» **Description of the task**:
Each line of the listing below must be returned exactly.

» **Raw data**:
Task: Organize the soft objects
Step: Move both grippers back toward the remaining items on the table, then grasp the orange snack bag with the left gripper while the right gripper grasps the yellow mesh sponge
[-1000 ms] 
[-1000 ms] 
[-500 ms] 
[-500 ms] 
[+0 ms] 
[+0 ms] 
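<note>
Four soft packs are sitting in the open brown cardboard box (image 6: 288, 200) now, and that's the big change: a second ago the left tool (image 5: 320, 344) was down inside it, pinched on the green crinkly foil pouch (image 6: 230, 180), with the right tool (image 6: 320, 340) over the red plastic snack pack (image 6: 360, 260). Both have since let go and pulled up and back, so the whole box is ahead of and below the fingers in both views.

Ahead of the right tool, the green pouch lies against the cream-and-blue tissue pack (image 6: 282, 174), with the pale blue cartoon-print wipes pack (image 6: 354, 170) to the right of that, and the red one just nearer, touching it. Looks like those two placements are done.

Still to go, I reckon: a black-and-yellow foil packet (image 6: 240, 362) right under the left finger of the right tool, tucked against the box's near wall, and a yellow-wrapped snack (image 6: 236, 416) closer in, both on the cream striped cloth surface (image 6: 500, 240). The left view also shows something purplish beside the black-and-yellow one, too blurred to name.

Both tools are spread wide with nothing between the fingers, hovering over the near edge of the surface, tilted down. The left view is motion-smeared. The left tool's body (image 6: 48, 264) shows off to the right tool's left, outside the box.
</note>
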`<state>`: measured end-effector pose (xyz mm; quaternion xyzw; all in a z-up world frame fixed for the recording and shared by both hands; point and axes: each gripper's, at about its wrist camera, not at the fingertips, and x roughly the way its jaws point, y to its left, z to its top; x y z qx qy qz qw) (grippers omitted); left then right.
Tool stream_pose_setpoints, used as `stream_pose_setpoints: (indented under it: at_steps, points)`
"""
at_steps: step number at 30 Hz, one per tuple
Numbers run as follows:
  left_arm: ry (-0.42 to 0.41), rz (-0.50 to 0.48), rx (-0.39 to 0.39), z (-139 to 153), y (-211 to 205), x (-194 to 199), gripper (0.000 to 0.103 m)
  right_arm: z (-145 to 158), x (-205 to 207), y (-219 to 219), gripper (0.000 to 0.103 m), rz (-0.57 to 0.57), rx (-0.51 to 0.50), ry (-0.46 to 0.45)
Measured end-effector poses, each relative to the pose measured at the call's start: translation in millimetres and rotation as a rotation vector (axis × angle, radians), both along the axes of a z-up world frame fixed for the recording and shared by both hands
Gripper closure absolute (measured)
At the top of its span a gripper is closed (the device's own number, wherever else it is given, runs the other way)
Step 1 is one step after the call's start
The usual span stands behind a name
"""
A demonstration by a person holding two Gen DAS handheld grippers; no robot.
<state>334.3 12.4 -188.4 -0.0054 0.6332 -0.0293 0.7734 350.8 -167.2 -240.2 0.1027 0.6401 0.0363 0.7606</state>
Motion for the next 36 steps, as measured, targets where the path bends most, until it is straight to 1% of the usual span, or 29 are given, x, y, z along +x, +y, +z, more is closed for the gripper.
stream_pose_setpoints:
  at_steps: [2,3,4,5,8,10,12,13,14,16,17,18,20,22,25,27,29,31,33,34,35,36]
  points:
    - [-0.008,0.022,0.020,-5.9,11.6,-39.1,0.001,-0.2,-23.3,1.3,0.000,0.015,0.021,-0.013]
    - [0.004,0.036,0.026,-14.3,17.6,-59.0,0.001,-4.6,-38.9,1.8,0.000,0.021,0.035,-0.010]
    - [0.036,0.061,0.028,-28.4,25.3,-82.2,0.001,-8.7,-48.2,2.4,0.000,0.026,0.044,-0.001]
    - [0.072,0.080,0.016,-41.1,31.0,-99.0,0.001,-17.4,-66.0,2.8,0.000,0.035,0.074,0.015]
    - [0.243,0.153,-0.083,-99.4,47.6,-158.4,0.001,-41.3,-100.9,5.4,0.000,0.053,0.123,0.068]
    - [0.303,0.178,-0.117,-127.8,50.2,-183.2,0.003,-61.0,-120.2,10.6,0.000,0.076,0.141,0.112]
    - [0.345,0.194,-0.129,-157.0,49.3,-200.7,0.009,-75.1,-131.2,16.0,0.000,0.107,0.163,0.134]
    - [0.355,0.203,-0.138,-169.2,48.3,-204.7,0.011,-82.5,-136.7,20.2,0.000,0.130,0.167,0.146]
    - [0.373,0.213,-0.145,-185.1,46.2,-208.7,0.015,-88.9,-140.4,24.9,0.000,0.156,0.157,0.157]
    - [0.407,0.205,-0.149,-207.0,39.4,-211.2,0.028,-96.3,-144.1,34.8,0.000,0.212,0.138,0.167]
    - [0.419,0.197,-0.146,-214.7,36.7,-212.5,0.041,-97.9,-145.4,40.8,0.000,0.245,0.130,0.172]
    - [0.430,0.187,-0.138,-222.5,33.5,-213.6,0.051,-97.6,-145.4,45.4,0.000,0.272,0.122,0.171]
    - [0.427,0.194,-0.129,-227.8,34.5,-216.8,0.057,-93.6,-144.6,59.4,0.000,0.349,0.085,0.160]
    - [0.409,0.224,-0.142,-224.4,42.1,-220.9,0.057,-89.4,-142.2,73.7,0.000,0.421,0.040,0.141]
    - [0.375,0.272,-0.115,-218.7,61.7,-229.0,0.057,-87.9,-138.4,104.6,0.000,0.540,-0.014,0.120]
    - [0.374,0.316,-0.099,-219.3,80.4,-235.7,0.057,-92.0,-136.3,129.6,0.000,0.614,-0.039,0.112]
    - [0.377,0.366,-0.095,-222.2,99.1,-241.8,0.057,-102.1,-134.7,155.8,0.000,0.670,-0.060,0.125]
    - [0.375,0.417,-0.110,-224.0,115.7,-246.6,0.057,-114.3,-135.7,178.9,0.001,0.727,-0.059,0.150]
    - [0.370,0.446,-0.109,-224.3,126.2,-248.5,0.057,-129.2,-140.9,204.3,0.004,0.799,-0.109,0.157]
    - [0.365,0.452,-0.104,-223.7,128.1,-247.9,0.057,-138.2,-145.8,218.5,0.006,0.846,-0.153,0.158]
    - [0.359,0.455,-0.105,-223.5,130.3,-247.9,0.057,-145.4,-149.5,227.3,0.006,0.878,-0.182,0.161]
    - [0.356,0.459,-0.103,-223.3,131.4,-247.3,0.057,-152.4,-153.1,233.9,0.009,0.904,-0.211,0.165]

» **Exercise answer**:
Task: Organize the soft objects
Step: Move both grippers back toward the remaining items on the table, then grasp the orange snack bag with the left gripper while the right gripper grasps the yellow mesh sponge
[-1000 ms] 
[-1000 ms] 
[-500 ms] 
[-500 ms] 
[+0 ms] 
[+0 ms] 
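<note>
Four soft packs are sitting in the open brown cardboard box (image 6: 288, 200) now, and that's the big change: a second ago the left tool (image 5: 320, 344) was down inside it, pinched on the green crinkly foil pouch (image 6: 230, 180), with the right tool (image 6: 320, 340) over the red plastic snack pack (image 6: 360, 260). Both have since let go and pulled up and back, so the whole box is ahead of and below the fingers in both views.

Ahead of the right tool, the green pouch lies against the cream-and-blue tissue pack (image 6: 282, 174), with the pale blue cartoon-print wipes pack (image 6: 354, 170) to the right of that, and the red one just nearer, touching it. Looks like those two placements are done.

Still to go, I reckon: a black-and-yellow foil packet (image 6: 240, 362) right under the left finger of the right tool, tucked against the box's near wall, and a yellow-wrapped snack (image 6: 236, 416) closer in, both on the cream striped cloth surface (image 6: 500, 240). The left view also shows something purplish beside the black-and-yellow one, too blurred to name.

Both tools are spread wide with nothing between the fingers, hovering over the near edge of the surface, tilted down. The left view is motion-smeared. The left tool's body (image 6: 48, 264) shows off to the right tool's left, outside the box.
</note>
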`<state>`: measured end-effector pose (xyz mm; quaternion xyzw; all in a z-up world frame fixed for the recording and shared by both hands; point and axes: each gripper's, at about its wrist camera, not at the fingertips, and x roughly the way its jaws point, y to its left, z to its top; x y z qx qy qz qw) (grippers omitted); left then right.
Tool stream_pose_setpoints, used as `stream_pose_setpoints: (indented under it: at_steps, points)`
"""
at_steps: step number at 30 Hz, one per tuple
Numbers run as follows:
  left_arm: ry (-0.42 to 0.41), rz (-0.50 to 0.48), rx (-0.39 to 0.39), z (-139 to 153), y (-211 to 205), x (-194 to 199), gripper (0.000 to 0.103 m)
  right_arm: z (-145 to 158), x (-205 to 207), y (-219 to 219), gripper (0.000 to 0.103 m), rz (-0.57 to 0.57), rx (-0.51 to 0.50), ry (-0.46 to 0.45)
Measured end-effector poses, each relative to the pose measured at the call's start: translation in millimetres and rotation as a rotation vector (axis × angle, radians), both along the axes of a z-up world frame fixed for the recording and shared by both hands
Gripper closure absolute (measured)
At the top of its span a gripper is closed (the device's own number, wherever else it is given, runs the other way)
Step 1 is one step after the call's start
The usual span stands behind a name
"""
A demonstration by a person holding two Gen DAS handheld grippers; no robot.
<state>334.3 12.4 -188.4 -0.0054 0.6332 -0.0293 0.7734 350.8 -167.2 -240.2 0.1027 0.6401 0.0363 0.7606</state>
Motion for the next 36 steps, as measured, targets where the path bends most, until it is straight to 1% of the usual span, or 29 are given, x, y, z along +x, +y, +z, more is closed for the gripper.
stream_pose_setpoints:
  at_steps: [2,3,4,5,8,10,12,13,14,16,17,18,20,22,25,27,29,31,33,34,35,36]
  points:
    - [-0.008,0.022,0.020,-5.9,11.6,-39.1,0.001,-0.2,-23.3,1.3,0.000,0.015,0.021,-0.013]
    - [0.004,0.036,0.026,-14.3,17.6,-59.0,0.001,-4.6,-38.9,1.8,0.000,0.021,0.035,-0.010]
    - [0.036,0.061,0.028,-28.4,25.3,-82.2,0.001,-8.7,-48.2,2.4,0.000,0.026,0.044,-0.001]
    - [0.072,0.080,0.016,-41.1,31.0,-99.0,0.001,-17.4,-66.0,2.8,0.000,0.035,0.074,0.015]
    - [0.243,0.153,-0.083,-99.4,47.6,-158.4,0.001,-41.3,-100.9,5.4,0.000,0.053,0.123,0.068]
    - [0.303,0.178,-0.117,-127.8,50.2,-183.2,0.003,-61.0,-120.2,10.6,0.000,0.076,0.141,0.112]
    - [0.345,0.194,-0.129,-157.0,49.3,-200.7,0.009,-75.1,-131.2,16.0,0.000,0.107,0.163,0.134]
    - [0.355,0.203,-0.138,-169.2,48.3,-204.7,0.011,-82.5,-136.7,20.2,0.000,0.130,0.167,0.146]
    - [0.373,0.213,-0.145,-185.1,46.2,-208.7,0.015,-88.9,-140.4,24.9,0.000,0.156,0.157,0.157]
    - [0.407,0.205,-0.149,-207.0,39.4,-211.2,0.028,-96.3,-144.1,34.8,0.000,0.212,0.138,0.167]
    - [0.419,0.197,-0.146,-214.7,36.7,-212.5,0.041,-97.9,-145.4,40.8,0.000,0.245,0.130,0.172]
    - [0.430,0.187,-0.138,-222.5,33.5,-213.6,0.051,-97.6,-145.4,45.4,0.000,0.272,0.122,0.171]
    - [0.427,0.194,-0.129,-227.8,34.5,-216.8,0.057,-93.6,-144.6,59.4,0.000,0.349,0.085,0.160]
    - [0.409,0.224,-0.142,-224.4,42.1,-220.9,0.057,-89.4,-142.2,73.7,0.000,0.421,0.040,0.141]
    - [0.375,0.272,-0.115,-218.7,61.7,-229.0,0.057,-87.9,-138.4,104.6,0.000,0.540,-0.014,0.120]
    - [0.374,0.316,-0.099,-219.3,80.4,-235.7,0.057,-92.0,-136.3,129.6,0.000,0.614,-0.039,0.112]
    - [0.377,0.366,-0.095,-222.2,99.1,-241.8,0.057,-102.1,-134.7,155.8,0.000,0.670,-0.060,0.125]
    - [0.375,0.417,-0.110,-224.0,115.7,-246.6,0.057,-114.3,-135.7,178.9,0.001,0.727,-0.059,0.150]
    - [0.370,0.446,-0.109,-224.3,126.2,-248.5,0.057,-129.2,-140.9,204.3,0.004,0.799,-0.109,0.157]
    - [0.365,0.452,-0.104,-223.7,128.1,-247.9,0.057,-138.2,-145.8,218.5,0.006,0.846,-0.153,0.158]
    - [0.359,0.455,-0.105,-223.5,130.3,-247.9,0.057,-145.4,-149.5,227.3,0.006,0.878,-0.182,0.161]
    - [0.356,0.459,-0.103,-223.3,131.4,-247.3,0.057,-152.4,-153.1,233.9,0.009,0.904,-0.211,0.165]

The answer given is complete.